[[ Provided material, beginning ]]

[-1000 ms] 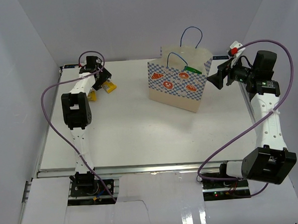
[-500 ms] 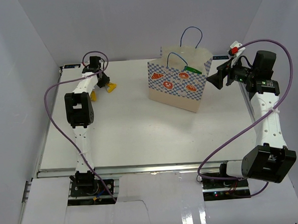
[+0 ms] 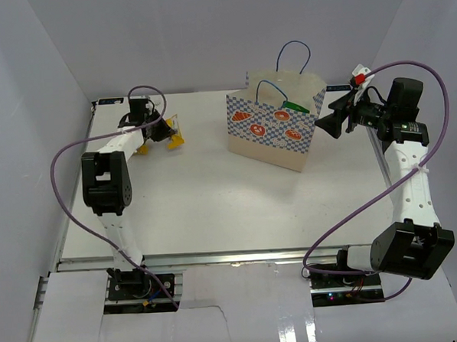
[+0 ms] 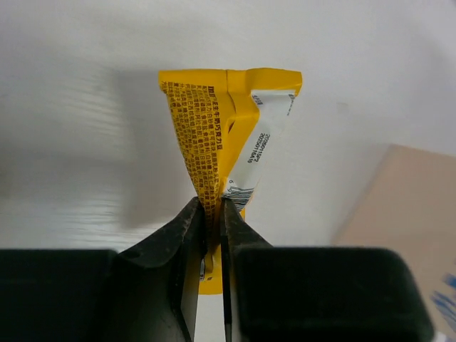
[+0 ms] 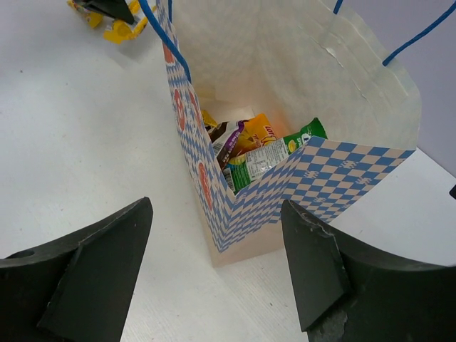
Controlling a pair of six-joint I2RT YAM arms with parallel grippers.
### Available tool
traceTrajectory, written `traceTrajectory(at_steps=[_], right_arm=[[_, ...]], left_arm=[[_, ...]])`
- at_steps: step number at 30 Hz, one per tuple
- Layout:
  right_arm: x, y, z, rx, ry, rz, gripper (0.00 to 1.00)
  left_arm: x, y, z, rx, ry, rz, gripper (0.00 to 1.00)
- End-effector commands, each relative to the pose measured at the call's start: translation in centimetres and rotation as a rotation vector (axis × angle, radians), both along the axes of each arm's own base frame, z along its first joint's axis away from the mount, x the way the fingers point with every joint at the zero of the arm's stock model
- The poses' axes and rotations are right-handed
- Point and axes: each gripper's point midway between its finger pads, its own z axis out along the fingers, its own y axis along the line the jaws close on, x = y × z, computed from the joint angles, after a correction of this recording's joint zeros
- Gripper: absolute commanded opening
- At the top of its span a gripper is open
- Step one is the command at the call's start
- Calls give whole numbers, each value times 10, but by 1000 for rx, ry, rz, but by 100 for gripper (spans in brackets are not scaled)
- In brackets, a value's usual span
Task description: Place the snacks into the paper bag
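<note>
My left gripper (image 4: 211,206) is shut on the lower edge of a yellow candy pack (image 4: 214,121), which fans out beyond the fingertips. From the top view this gripper (image 3: 165,132) is at the far left of the table, with the pack (image 3: 177,140) sticking out toward the paper bag (image 3: 276,130). A second yellow pack (image 3: 142,149) lies just left of it. The bag stands upright at the far middle. The right wrist view looks down into the bag (image 5: 335,178), where an orange-yellow pouch (image 5: 256,135), a green bag (image 5: 308,133) and a dark brown wrapper (image 5: 231,142) lie. My right gripper (image 5: 215,206) is open and empty beside the bag's right side (image 3: 335,122).
White walls close in the table on the left, right and back. A purple cable loops above each arm. The bag's blue cord handles (image 3: 293,49) stand up above its rim. The bag's tan wall (image 4: 413,206) shows at the right of the left wrist view.
My left gripper has gone from open to shut on the yellow pack and swung a little to the right with it. The right gripper has barely moved.
</note>
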Motion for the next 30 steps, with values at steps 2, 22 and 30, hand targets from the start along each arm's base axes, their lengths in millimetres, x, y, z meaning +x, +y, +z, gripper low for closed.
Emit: traceTrajectory(at_steps=[2,22,30], right_arm=[[-8,4,26,-10,-79,37,78],[-20,9,39,-5,-117,49,78],[-23,12,37,12,-95,63,77]], left_arm=[[-13,-50,186,-155,-551,-248,13],[-53,-291,371,-282,-1078,-750,15],[-23,-318,340,-276,-1047,-696,21]])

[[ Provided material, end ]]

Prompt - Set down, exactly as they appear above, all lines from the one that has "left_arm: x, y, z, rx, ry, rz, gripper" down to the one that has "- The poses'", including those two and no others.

Result of the task -
  left_arm: x, y, z, rx, ry, rz, gripper (0.00 to 1.00)
- End-effector commands, each relative to the pose measured at the call's start: translation in centimetres and rotation as a rotation vector (axis × angle, radians), both along the axes of each arm's own base frame, z along its first joint's axis away from the mount, x the way the fingers point with every joint at the zero of the arm's stock model
- The poses' axes and rotations are right-handed

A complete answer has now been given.